Page MenuHomePhabricator

Spaces before a colon in a preformatted block replaced with random other letters
Closed, ResolvedPublicBUG REPORT

Description

Diff: https://office.wikimedia.org/w/index.php?diff=310675&diffmode=source (private wiki, sorry, I haven't managed to reproduce this on a public wiki yet)

In this diff, the text that I meant to add was added, but also every space that appears before a colon in a preformatted block was replaced with a random letter.

This seems to be related to the fact that Parsoid transforms spaces before colons in preformatted blocks to non-breaking spaces (<span typeof="mw:DisplaySpace">&nbsp;</span>), which is visible (and causes a minor display issue in VE) in my sandbox. Those spaces are the ones that got mangled. But I can't reproduce that corruption on my simple sandbox page where I have just one of these DisplaySpace instances.

Event Timeline

I wonder if this was caused by https://gerrit.wikimedia.org/r/c/mediawiki/services/parsoid/+/768281/ ... that has only rolled out till group 1 wikis .. hence probably only officewiki impact.

Hmm .. I cannot reproduce this locally (with the wikitext of the page) with both combinations (HTML from before the fix, and selsered with new patch), and vice versa.

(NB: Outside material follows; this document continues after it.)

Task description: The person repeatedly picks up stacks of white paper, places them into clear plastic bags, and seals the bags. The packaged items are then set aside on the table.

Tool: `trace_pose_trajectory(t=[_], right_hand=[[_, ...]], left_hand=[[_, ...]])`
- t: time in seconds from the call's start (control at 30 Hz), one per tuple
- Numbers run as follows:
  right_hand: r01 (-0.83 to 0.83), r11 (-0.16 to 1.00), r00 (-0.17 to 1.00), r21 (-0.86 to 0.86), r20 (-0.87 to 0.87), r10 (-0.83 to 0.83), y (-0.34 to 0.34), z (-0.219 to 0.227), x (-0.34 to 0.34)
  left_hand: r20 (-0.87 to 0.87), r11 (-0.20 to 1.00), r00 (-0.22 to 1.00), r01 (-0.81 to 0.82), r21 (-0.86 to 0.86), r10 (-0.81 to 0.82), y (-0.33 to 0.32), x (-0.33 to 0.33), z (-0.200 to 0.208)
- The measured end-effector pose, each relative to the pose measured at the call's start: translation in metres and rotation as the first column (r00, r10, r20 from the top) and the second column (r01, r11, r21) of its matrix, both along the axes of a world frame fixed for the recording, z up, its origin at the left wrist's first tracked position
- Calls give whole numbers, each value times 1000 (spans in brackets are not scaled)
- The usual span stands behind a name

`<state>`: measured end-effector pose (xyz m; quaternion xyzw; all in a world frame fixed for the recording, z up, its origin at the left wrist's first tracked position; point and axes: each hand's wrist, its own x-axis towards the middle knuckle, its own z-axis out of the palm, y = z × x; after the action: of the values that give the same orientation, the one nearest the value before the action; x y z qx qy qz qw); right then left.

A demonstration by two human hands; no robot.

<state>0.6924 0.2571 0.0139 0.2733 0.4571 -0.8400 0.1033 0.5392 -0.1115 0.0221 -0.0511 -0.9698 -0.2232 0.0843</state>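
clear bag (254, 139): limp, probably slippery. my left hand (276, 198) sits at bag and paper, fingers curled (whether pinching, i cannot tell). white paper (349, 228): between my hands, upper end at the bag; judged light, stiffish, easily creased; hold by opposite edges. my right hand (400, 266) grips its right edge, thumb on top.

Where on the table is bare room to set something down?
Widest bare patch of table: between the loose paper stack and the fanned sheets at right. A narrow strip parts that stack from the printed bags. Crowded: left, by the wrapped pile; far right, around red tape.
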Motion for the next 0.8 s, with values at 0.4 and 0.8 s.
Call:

Plus, the DSR offsets look correct. Will see if I can reproduce the bug on officewiki by editing that revision.

I can reproduce it on the page with that revision.

ssastry triaged this task as High priority.Apr 7 2022, 6:21 AM

Oh, I can also reproduce it on the latest revision.

Still not reproducible locally and DSR offsets look identical from the HTML version downloaded off officewiki and the HTML version that i generate locally. Hmm..

Can also be reproduced on https://office.wikimedia.org/wiki/User:Ssastry/Sandbox (currently at revid 310730 ) if you edit the first preformatted line.

https://office.wikimedia.org/wiki/User:Ssastry/Sandbox is now the simplest page possible where I could reproduce it (say if i edited "x" to "ax") and used 'Review Changes' to look at the diff.

Okay with that snippet, I can now reproduce this error locally on my laptop.
Plus, I also established it is present before my fix. So, I'll unblock the train and we'll look at this bug separately.

[subbu@earth:~/work/wmf/parsoid] selser.sh
1,2c1,2
<  x
<  y :)
---
>  a
>  yy:)
[subbu@earth:~/work/wmf/parsoid] git checkout e4192a17f3fafad3d085c25539e0d26625da57c3
Note: switching to 'e4192a17f3fafad3d085c25539e0d26625da57c3'.

You are in 'detached HEAD' state. You can look around, make experimental
changes and commit them, and you can discard any commits you make in this
state without impacting any branches by switching back to a branch.

If you want to create a new branch to retain commits you create, you may
do so (now or later) by using -c with the switch command. Example:

  git switch -c <new-branch-name>

Or undo this operation with:

  git switch -

Turn off this advice by setting config variable advice.detachedHead to false

HEAD is now at e4192a17f Followup to 29a92a69: Fix missing unwrap invocation in PWrap
[subbu@earth:~/work/wmf/parsoid] selser.sh
1,2c1,2
<  x
<  y :)
---
>  a
>  yy:)

Hrm .. Turns out the DSR on the DisplaySpace is incorrect even after my PreHander patch (off-by-N chars .. I suppose based on how many pre-lines there are?)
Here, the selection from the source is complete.